■ Exercise
Below are some records. Write out exactly their lines from the one with "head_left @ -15" through the one with "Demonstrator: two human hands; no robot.", and leave the pictures behind.

■ The records

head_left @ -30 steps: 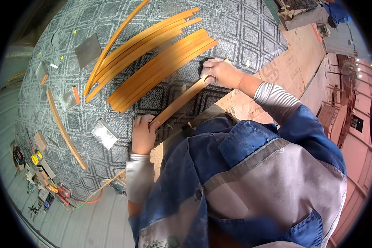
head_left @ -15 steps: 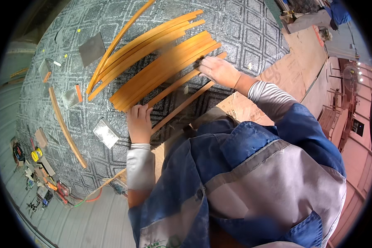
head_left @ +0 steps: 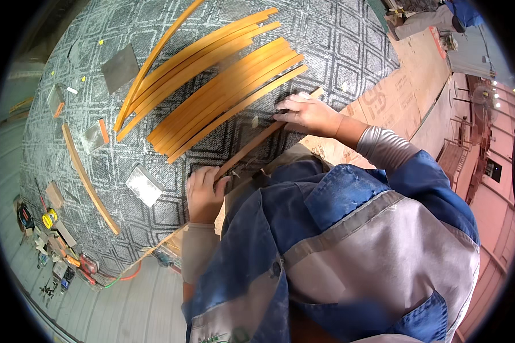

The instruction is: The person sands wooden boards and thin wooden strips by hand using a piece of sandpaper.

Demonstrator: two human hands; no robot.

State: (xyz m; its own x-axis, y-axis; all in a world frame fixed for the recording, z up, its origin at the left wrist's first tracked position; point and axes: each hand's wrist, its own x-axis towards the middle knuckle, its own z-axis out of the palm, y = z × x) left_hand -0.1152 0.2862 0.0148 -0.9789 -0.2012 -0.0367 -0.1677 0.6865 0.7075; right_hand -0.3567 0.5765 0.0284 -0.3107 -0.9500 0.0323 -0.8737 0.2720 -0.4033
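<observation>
A slim brown wooden strip lies slantwise close in front of me, near the carpet's front edge. The fingers of my left hand close on its near left end. Toward its other end my right hand grips the same strip, and a short tip sticks out beyond the fingers. Just past my hands rests a row of curved orange-brown wooden strips, side by side. A second bunch of curved strips lies farther off, with one long strip crossing at its left.
Grey patterned carpet covers the work surface. On the left are a dark square sheet, sanding blocks and a single curved strip. Tools and a yellow tape roll sit at lower left. Cardboard lies at right.
Both hands have left the row of strips and come nearer to me, onto the loose brown strip. The strip formerly under my hands now lies against the row.
</observation>
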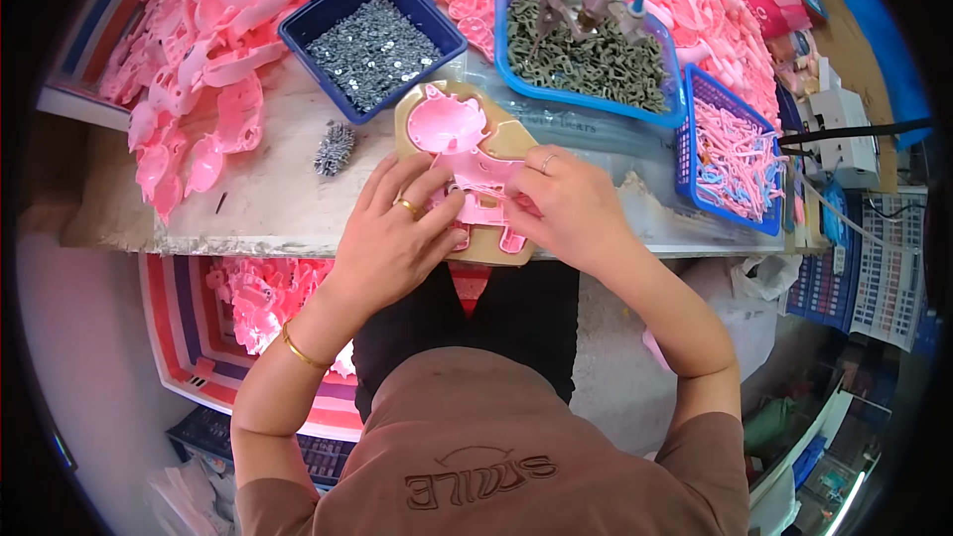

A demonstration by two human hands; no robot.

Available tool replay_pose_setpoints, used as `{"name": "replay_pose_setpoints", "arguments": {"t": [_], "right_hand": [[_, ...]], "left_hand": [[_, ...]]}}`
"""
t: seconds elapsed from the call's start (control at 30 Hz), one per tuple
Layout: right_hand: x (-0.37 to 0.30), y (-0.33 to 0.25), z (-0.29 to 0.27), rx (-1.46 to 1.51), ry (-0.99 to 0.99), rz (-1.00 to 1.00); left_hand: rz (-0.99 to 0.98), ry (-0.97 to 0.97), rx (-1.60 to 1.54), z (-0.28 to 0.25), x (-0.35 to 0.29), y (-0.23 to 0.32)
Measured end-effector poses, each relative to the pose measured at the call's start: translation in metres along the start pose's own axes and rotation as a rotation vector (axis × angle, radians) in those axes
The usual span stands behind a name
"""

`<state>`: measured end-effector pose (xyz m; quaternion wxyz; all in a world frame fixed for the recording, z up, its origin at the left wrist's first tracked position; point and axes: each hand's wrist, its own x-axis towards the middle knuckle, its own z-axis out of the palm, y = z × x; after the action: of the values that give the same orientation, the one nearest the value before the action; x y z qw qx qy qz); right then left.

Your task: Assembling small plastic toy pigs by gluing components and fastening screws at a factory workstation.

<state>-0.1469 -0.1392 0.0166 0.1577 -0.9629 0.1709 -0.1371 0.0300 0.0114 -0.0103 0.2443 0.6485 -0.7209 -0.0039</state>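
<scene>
A pink plastic toy shell half (449,126), hollow side up, lies in a tan, shaped holding block (509,139) at the table's front edge. My left hand (395,223) is over the shell's lower left, its bent fingers and thumb closed on the pink plastic. On the opposite side, my right hand (568,201) has its fingertips pressed together at the shell's right edge. Its fingers partly hide what they grip. Beyond the shell, metal machine heads (586,5) hang over the table.
A dark blue tray (452,45) holds small metal screws. A blue tub (506,65) holds dark green-grey small parts. At right, a blue basket (687,174) has pink and blue sticks. Pink shells (223,35) are heaped behind. A spiky grey cluster (335,149) lies left.
</scene>
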Motion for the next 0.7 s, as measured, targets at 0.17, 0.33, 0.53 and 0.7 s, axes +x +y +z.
{"name": "replay_pose_setpoints", "arguments": {"t": [0.17, 0.33, 0.53, 0.7], "right_hand": [[-0.001, 0.001, 0.003, -0.043, 0.095, 0.008], [-0.002, 0.006, 0.001, -0.014, 0.029, 0.03], [0.01, 0.008, -0.004, -0.019, -0.116, 0.044], [0.072, -0.027, -0.04, 0.271, 0.102, -0.019]], "left_hand": [[-0.016, -0.029, 0.002, 0.003, 0.0, 0.001], [-0.025, -0.024, -0.007, 0.005, 0.002, 0.001], [-0.041, 0.01, -0.034, 0.001, 0.002, -0.001], [-0.043, 0.048, 0.016, -0.002, 0.002, 0.0]]}}
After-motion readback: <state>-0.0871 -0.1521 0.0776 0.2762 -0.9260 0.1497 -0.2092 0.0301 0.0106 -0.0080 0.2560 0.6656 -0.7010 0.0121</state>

■ Exercise result
head_left @ -15 steps: 
head_left @ +0 steps: 

The instruction is: The person sands wooden boards and thin wooden strips by hand using a piece of sandpaper.

Demonstrator: two human hands; no robot.

This answer requires nothing further.